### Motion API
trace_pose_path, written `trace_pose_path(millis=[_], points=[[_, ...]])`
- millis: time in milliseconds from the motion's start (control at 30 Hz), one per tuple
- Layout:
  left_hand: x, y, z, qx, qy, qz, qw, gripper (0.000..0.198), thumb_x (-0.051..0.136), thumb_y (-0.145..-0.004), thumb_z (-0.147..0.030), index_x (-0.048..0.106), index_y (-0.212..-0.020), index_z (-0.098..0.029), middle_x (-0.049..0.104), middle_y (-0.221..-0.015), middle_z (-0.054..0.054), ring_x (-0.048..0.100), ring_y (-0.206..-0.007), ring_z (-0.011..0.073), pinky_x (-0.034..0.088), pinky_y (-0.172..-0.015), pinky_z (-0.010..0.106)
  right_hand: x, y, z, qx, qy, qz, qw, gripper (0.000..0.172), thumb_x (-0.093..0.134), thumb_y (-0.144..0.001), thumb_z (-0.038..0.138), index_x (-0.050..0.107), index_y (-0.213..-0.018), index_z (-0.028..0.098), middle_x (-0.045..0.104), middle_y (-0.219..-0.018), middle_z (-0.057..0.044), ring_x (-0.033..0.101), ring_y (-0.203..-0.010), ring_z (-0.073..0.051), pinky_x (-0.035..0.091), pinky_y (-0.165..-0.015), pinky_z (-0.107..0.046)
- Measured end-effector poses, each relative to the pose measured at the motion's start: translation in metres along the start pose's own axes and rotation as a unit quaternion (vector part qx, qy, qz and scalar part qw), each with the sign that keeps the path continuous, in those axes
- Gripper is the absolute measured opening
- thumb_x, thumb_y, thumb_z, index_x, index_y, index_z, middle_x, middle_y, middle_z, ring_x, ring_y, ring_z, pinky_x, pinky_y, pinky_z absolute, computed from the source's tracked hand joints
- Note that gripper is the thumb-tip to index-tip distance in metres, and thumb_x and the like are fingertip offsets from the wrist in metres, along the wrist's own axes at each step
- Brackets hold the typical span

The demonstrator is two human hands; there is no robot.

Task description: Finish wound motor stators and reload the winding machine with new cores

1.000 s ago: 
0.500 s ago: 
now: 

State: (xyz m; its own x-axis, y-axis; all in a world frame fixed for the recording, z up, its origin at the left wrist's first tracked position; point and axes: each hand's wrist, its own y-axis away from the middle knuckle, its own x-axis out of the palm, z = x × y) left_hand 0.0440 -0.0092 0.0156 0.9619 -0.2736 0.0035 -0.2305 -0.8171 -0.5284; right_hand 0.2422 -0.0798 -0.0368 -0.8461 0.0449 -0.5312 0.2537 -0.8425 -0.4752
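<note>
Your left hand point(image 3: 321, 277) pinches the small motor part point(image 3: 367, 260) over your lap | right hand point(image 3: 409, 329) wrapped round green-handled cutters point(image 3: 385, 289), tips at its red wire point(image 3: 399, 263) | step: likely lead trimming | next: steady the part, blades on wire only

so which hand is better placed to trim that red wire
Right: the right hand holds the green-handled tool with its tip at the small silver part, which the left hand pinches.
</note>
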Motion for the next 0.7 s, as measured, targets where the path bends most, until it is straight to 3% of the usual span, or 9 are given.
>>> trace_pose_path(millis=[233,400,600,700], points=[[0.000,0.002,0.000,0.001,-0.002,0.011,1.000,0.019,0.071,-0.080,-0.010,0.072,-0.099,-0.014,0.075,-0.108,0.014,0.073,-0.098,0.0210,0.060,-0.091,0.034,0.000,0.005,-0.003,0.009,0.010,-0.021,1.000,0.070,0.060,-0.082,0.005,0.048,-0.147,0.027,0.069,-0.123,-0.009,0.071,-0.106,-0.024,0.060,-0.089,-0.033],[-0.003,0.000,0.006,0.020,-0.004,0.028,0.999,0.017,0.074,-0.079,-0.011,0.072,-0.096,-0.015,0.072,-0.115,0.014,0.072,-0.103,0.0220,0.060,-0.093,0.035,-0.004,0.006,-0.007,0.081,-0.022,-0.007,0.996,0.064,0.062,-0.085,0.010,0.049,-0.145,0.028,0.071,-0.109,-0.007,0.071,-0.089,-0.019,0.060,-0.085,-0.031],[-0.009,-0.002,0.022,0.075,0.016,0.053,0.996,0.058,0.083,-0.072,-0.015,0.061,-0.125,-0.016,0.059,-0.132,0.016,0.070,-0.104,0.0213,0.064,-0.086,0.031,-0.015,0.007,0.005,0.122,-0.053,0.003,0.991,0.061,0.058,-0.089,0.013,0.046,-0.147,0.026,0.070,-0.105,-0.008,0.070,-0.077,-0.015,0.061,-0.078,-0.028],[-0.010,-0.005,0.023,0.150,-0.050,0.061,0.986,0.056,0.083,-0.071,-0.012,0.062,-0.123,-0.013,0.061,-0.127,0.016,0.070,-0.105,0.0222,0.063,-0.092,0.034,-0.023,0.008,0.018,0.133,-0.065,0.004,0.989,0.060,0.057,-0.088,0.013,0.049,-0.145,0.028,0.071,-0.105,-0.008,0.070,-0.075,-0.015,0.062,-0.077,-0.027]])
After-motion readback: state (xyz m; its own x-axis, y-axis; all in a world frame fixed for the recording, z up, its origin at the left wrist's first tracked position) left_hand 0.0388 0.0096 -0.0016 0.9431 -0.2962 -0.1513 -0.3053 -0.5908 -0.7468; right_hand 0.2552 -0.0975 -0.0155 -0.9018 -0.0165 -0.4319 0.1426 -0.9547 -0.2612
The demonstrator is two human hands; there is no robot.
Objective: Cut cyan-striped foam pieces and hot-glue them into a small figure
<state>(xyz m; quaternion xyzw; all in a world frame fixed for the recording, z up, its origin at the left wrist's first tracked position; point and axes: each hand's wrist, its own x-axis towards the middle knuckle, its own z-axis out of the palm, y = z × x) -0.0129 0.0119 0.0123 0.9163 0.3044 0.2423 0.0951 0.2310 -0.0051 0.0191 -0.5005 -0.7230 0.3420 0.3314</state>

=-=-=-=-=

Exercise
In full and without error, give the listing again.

Written solution
### Motion API
trace_pose_path, written `trace_pose_path(millis=[_], points=[[_, ...]])`
- millis: time in milliseconds from the motion's start (control at 30 Hz), one per tuple
- Layout:
  left_hand: x, y, z, qx, qy, qz, qw, gripper (0.000..0.198), thumb_x (-0.051..0.136), thumb_y (-0.145..-0.004), thumb_z (-0.147..0.030), index_x (-0.048..0.106), index_y (-0.212..-0.020), index_z (-0.098..0.029), middle_x (-0.049..0.104), middle_y (-0.221..-0.015), middle_z (-0.054..0.054), ring_x (-0.048..0.100), ring_y (-0.206..-0.007), ring_z (-0.011..0.073), pinky_x (-0.034..0.088), pinky_y (-0.172..-0.015), pinky_z (-0.010..0.106)
  right_hand: x, y, z, qx, qy, qz, qw, gripper (0.000..0.172), thumb_x (-0.093..0.134), thumb_y (-0.144..0.001), thumb_z (-0.038..0.138), index_x (-0.050..0.107), index_y (-0.213..-0.018), index_z (-0.028..0.098), middle_x (-0.045..0.104), middle_y (-0.219..-0.018), middle_z (-0.057..0.044), ring_x (-0.033..0.101), ring_y (-0.203..-0.010), ring_z (-0.073..0.051), pinky_x (-0.035..0.091), pinky_y (-0.165..-0.015), pinky_z (-0.107..0.046)
- Measured end-effector poses, each relative to the pose measured at the motion's start: translation in metres along the start pose's own axes and rotation as a unit quaternion (vector part qx, qy, qz and scalar part qw), each with the sign that keeps the path continuous, in those axes
- Gripper is the absolute measured opening
- thumb_x, thumb_y, thumb_z, index_x, index_y, index_z, middle_x, middle_y, middle_z, ring_x, ring_y, ring_z, pinky_x, pinky_y, pinky_z absolute, computed from the source's tracked hand joints
- Note that gripper is the thumb-tip to index-tip distance in metres, and thumb_x and the like are fingertip offsets from the wrist in metres, along the wrist's own axes at each step
- Brackets hold the typical span

The demonstrator is two human hands; there is no robot.

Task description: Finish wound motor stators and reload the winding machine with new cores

1.000 s ago: 
0.500 s ago: 
now: 

State: (xyz m; its own x-axis, y-axis; all in a world frame fixed for the recording, z up, its origin at the left wrist's first tracked position; point and axes: each hand's wrist, its own y-axis away from the middle knuckle, its own x-axis out of the palm, z = x × y) left_hand 0.0440 -0.0092 0.0156 0.9619 -0.2736 0.0035 -0.2305 -0.8171 -0.5284; right_hand 0.2422 -0.0798 -0.0368 -0.8461 0.0449 -0.5312 0.2537 -0.8425 -0.4752
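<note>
Your left hand point(image 3: 321, 277) pinches the small motor part point(image 3: 367, 260) over your lap | right hand point(image 3: 409, 329) wrapped round green-handled cutters point(image 3: 385, 289), tips at its red wire point(image 3: 399, 263) | step: likely lead trimming | next: steady the part, blades on wire only

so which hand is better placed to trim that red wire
Right: the right hand holds the green-handled tool with its tip at the small silver part, which the left hand pinches.
</note>
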Motion for the next 0.7 s, as measured, targets where the path bends most, until it is straight to 3% of the usual span, or 9 are given.
>>> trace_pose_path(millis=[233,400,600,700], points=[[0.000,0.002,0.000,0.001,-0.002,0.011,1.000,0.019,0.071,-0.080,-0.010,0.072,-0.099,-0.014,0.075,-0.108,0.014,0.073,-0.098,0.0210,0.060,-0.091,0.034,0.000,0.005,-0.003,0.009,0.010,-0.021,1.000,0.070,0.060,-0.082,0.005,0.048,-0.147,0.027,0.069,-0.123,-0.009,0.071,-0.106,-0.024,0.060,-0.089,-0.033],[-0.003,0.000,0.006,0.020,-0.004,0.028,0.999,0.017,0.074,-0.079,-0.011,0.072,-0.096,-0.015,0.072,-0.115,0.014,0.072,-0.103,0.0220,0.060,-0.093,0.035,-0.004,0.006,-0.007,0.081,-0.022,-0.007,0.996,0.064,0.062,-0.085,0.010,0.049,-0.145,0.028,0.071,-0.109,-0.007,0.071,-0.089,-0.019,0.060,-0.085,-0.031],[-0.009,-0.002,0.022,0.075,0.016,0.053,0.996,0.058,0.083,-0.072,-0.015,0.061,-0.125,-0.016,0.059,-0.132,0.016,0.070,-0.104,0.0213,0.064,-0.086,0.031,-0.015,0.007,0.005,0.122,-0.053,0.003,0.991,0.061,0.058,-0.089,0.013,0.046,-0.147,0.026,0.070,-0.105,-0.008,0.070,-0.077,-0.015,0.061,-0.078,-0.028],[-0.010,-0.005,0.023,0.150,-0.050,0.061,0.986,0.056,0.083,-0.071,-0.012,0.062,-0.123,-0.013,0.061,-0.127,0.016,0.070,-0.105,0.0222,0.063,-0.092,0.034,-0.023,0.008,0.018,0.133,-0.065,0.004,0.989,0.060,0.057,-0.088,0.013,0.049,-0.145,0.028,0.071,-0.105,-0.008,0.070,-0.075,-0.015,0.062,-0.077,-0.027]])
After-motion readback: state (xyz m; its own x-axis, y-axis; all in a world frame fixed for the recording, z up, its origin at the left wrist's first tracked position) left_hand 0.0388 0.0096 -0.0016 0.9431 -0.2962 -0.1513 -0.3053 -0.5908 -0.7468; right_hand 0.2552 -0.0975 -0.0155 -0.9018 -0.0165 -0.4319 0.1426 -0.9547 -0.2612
The demonstrator is two human hands; there is no robot.
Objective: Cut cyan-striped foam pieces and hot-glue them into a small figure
<state>(xyz m; quaternion xyzw; all in a world frame fixed for the recording, z up, its origin at the left wrist's first tracked position; point and axes: each hand's wrist, its own x-axis towards the middle knuckle, its own z-axis out of the palm, y = z × x) -0.0129 0.0119 0.0123 0.9163 0.3044 0.2423 0.0951 0.2310 -0.0051 0.0191 -0.5005 -0.7230 0.3420 0.3314</state>

The answer, as written, is complete.